# EET Course Discussion



## CUniverse (Jan 29, 2020)

I have officially made it through my Breadth binder and am getting ready to move on to the Depth. I am taking the April 2020 Transportation exam. I was wondering if there was anyone who has already taken the course had any advise on how they structured their binder. I filled the binder with extra pages from end of lecture exam solutions and also the cheat sheets for each section. Now the binder is filling up and when I try to flip pages the pages are starting to rip. My question is, did you guys keep your binders whole, or split them up into multiple binders. Also did you create separate binders for equations, practice problems, and the section notes, or did you keep them all together in one binder?

Thank you in advance for any responses!

I wanted to open this form for any EET related discussion or questions anyone may have also!


----------



## ads0221 (Feb 3, 2020)

I took Structures but I kept the binder as is and left the notes and practice problems where they were because I knew I could get to them quickly.

I had another binder of just practice exams and other notes and equations.

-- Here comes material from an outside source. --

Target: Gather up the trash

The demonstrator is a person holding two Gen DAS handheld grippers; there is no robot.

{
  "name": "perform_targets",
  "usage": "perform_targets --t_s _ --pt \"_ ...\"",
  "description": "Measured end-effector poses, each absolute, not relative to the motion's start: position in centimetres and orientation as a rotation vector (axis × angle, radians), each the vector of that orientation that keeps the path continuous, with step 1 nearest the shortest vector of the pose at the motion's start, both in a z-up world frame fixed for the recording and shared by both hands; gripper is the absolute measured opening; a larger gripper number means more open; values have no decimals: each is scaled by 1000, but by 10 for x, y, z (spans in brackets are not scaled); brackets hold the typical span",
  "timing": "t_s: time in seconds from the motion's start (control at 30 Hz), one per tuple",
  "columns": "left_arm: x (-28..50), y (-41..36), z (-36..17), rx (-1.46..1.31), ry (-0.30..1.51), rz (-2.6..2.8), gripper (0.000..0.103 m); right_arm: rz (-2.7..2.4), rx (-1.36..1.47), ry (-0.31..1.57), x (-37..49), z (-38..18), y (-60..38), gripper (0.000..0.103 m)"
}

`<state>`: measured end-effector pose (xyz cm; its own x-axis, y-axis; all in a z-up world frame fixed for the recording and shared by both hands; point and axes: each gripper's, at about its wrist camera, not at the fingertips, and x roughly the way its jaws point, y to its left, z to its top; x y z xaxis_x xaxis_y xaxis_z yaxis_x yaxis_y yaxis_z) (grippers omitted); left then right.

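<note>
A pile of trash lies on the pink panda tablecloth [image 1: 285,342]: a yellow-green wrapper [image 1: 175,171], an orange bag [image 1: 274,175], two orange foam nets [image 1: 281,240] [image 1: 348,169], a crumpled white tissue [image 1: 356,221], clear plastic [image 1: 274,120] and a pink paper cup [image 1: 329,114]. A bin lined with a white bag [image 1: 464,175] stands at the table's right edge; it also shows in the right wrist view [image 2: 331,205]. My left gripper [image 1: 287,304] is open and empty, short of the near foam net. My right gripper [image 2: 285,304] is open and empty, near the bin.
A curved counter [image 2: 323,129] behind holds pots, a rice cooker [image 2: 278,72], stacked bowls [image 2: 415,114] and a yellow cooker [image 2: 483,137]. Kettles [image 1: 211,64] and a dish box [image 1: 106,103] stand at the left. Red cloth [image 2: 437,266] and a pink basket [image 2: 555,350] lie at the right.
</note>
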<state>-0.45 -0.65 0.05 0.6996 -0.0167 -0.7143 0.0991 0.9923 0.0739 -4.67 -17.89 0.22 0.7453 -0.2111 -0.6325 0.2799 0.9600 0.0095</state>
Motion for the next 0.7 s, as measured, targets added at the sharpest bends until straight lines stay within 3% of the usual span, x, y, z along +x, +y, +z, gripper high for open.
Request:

I would put all of your solved practice problems and exam solutions (anything handwritten) in a binder by itself. In the exam you won't have time to look at those anyways and generally speaking including those with the notes and practice problems sheets will only slow you down. Also make sure anything you bring into the exam that is hand written is in pen. No pencil.


----------



## Sirian (Feb 20, 2020)

I did the same as the above poster - left the original binder untouched (beyond replacing a few sheets as directed by the course instructors) and placed any ‘additional’ practice material in a separate binder.

For example, any fully solved practice problems were in pen in a separate smaller binder. I also printed out solutions, if these were given, and tabbed them by section to reflect the divisions in the main binder.


----------



## CUniverse (Feb 24, 2020)

Thank you both for your responses! This should help a ton!


----------



## civilrobot PE etc etc (Feb 24, 2020)

Sirian said:


> I did the same as the above poster - left the original binder untouched (beyond replacing a few sheets as directed by the course instructors) and placed any ‘additional’ practice material in a separate binder.
> 
> For example, any fully solved practice problems were in pen in a separate smaller binder. I also printed out solutions, if these were given, and tabbed them by section to reflect the divisions in the main binder.


I did exactly this.


----------